The ability to redefine the kilo in 2018 will rely on determining the Planck constant using two different methods. One method balances a kilogram weight and a force generated by the current in a coil of wire within a magnetic field and the other relies on counting atoms in a silicon sphere. Resolving small discrepancies between the different electrical balances used to generate the kilogram experimentally and remove inconsistencies between the balancing and atom counting methods were remaining problems hampering the kilograms redefinition. The EMRP project Realisation of the awaited definition of the kilogram - resolving the discrepancies has enabled the international community to pool resources and successfully get agreement between these techniques.

Over the longer-term, the atom-counting method will make the kilogram definition accessible to any laboratory capable of carrying out surface characterisations and volume measurements. Relatively inexpensive natural silicon spheres will be usable as mass transfer standards. Spheres may transform the kilograms traceability chain and significantly increase the number of labs able to experimentally achieve an SI definition of the kilogram. 

Optical technologies are important for many applications from fibre optic communication networks to earth observation and healthcare. To take advantage of LED technologies, new highly accurate measurement standards are needed to support SI traceability in radiometry – the measurement of light in any part of the electromagnetic spectrum. EMRP project New primary standards and traceability for radiometry has developed a new radiometry standard based on Predictable Quantum Efficiency Detectors (PQED) that for the first time can be easily used by calibration and testing laboratories, improving access to the candela, the SI unit of luminous intensity. The PQED provides a direct link to the fundamental constants used in the SI redefinition, therefore it does not require calibration using any other method.

Precise measurements of impedance – the resistance a circuit presents to an alternating current – is vital in modern electronics. Impedance values are currently defined using the Quantum Hall Effect, which can be scaled to create a range of impedance values depending on the number of windings in the two transformers used. Josephson Bridges, based on dual alternating current Josephson voltage standards, enable unprecedented flexibility in high-precision impedance calibrations but these take a long time to achieve stability. EMRP project Automated impedance metrology extending the quantum toolbox for electricity has developed and validated a software driven Josephson Bridge that can automatically set impedance ratios, allowing multiple ratios to be achieved rapidly with a single instrument.

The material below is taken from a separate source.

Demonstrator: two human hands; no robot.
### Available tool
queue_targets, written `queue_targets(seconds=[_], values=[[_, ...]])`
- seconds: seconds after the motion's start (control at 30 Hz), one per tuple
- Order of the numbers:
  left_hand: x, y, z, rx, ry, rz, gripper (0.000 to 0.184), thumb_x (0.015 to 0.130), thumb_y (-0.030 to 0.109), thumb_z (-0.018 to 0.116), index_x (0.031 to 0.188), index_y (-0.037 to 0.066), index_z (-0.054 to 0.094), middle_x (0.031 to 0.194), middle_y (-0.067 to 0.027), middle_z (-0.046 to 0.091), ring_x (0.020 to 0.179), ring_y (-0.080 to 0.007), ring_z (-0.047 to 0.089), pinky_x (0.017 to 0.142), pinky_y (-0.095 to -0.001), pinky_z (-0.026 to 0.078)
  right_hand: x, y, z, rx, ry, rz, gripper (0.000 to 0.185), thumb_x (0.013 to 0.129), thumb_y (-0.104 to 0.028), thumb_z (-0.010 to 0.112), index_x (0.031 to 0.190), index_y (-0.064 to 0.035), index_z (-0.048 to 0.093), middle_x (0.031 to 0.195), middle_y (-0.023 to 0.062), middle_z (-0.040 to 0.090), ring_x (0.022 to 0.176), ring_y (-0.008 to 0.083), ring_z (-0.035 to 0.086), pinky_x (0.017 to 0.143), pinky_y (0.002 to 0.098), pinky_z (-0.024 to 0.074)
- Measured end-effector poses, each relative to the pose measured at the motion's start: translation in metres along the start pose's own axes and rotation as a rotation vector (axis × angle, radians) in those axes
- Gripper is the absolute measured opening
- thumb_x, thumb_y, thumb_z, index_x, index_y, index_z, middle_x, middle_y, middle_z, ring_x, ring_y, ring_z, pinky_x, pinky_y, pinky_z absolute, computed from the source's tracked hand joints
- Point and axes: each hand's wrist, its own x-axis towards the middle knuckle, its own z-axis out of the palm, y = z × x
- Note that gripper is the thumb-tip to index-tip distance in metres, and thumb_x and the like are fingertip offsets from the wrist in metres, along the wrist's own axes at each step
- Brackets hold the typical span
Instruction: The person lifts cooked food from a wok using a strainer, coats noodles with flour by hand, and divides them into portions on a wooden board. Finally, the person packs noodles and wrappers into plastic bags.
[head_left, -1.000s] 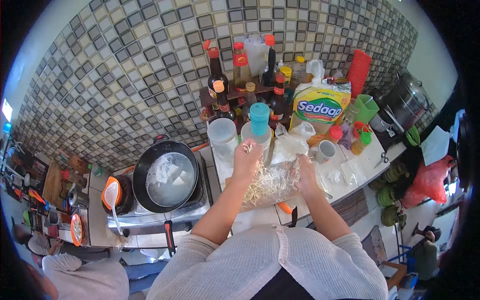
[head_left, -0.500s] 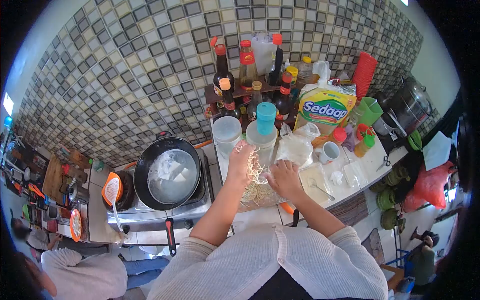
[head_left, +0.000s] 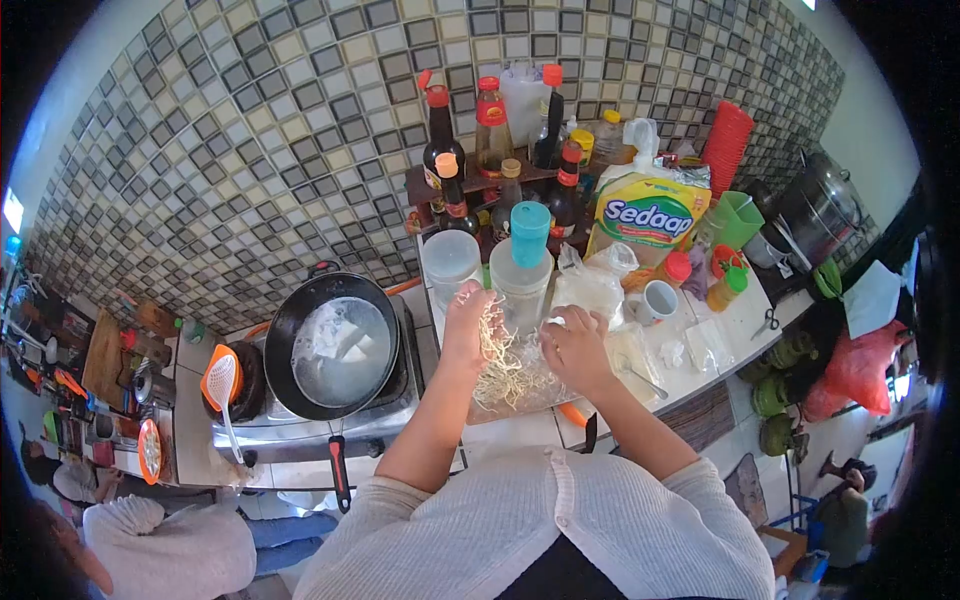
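Observation:
My left hand [head_left: 465, 325] is closed around a bunch of thin, pale, noodle-like strands [head_left: 493, 345]. They hang from its fingers over a board [head_left: 530, 402], where more strands lie loose. Just to the right, my right hand [head_left: 577, 348] has its fingers bent together beside crumpled clear plastic [head_left: 540, 370]. Something small and whitish shows at its fingertips, too unclear to name. Behind my hands stand a clear tub [head_left: 453, 262] and a second clear container [head_left: 518, 290] with a teal cup [head_left: 530, 225] on it.
On the stove at left, a black wok [head_left: 285, 385] holds cloudy liquid and white pieces. A white slotted spoon [head_left: 224, 385] rests beside it. Sauce bottles [head_left: 440, 135], a Sedaap pouch [head_left: 650, 215] and a white mug [head_left: 657, 300] stand behind and right. Another person [head_left: 170, 550] is at lower left.
The left hand's strands now hang lower and spread over the board. My right hand has moved slightly up, away from them, its fingers curled. The view has shifted slightly.

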Motion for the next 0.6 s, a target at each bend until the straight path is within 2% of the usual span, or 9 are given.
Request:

Advanced analytical instruments, such as Atomic Force Microscopes and Scanning Electron Microscopes, are being used to make nanoscale dimension measurements, but their users need improved calibration standards to have confidence in the measurements made. Existing standards, based on precisely machined blocks of material to form nano-sized steps, is a time-consuming process that produces standards down to only 6 nm. EMRP project Crystalline surfaces, self assembled structures, and nano-origami as length standards in (nano)metrology successfully created silicon lattices with reproducible step height and lateral features that demonstrate the feasibility of using crystal lattices for sub-nanometre dimension measurements. Further evaluation of this new capability is needed to ensure its international acceptance and to enable this type of standard to be used in nanoscale dimension measurements.